Eyenovia announced that it has enrolled the first patient in the first of two phase 3 trials (MIST-1 and MIST-2) of the company’s MicroStat program for pharmacologic mydriasis. The studies will investigate the safety and efficacy of the company’s first-in-class fixed-combination phenylephrine 2.5% – tropicamide 1% ophthalmic solution, administered as a micro-dose using the Optejet dispenser.
“With the enrollment of the first patient in the first pivotal trial of MicroStat for pharmacologic mydriasis, Eyenovia officially transitions into a phase III company,” Dr. Sean Ianchulev, Eyenovia’s Chief Executive Officer and Chief Medical Officer, said in a company news release. “We believe that our fixed-combination of phenylephrine and tropicamide has the potential to significantly improve both the patient experience and physician workflow during eye exams. We look forward to announcing topline results from both trials in our phase 3 MicroStat program in the first half of 2019.”

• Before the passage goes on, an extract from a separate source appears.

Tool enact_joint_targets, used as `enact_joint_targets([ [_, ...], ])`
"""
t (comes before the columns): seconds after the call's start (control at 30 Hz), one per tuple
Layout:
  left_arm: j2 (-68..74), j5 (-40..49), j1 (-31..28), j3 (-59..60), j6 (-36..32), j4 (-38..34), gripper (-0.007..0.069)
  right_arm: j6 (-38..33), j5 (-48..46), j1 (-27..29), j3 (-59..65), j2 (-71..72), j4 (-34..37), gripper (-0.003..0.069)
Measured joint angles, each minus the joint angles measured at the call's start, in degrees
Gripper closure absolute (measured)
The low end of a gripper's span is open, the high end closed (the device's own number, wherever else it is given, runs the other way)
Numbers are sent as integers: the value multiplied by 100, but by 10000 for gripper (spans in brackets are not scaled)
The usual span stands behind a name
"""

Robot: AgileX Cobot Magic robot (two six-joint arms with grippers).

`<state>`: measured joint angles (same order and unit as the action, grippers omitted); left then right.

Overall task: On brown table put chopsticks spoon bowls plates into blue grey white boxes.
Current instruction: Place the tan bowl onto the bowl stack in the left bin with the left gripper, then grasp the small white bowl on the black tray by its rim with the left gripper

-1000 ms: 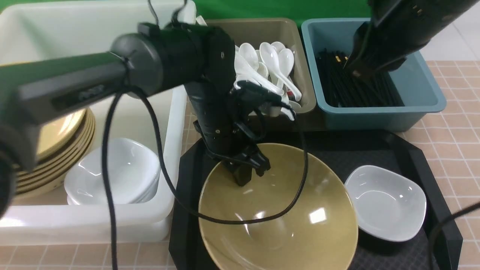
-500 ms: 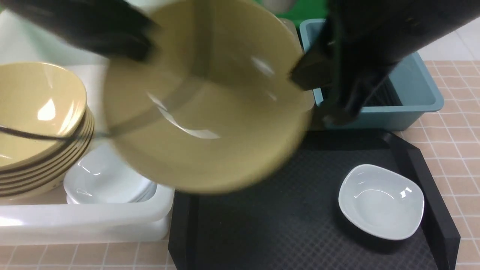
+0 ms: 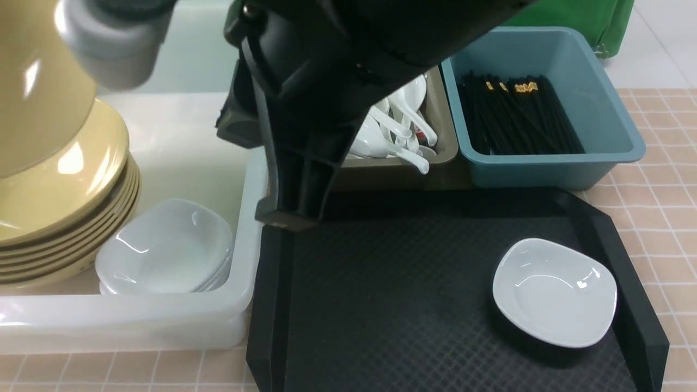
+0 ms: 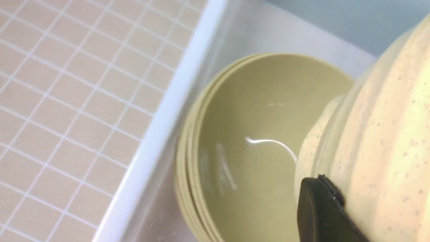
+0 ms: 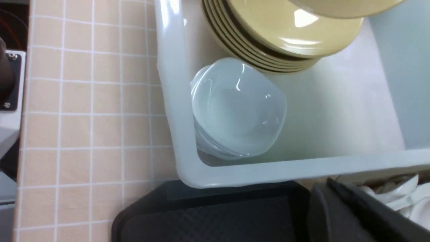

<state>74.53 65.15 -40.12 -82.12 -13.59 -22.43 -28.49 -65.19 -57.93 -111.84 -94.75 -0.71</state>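
Front view: one white bowl (image 3: 554,293) on tray (image 3: 392,326); one tan bowl (image 3: 32,81) between left fingers (image 4: 319,208); right fingers (image 5: 349,215) unclear

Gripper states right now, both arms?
Left gripper: closed on the yellow bowl, over the bowl stack.
Right gripper: cannot be told, mostly out of frame.

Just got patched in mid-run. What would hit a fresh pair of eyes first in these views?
The right arm fills the middle of the front view, hiding part of the grey box of white spoons. At far left, a yellow bowl hangs above the stack of yellow bowls in the white box. One small white dish sits alone near the right end of the black tray.
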Motion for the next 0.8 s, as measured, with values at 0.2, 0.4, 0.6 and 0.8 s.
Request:
enact_joint_targets([
  [0.2,589,-490,251,566,13,26,605,-4,-140,0,0,12,-4,622],
  [0.4,912,-927,334,648,-111,215,501,-27,-257,0,0,12,-4,622],
  [0.6,992,-835,346,648,-142,601,266,-41,-326,0,0,8,-4,622],
  [0.8,838,-518,346,340,93,822,63,-41,-609,115,0,13,0,621],
])
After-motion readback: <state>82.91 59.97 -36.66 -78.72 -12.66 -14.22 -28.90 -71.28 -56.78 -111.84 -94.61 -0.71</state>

The two phase 3 trials are randomized, double-blind, multicenter-superiority studies, which will each enroll approximately 65 participants in the United States. In the MIST-1 study, both eyes of the participants will be treated on separate days with Eyenovia’s proprietary fixed combination mydriatic solution and each of the component solutions. In the MIST-2 study, participants will receive Eyenovia’s fixed combination mydriatic solution and a placebo on separate days. All treatments will be administered using the Optejet dispenser. The primary endpoint for both studies is the mean change in baseline pupil diameter at 35 minutes after administration of study treatment.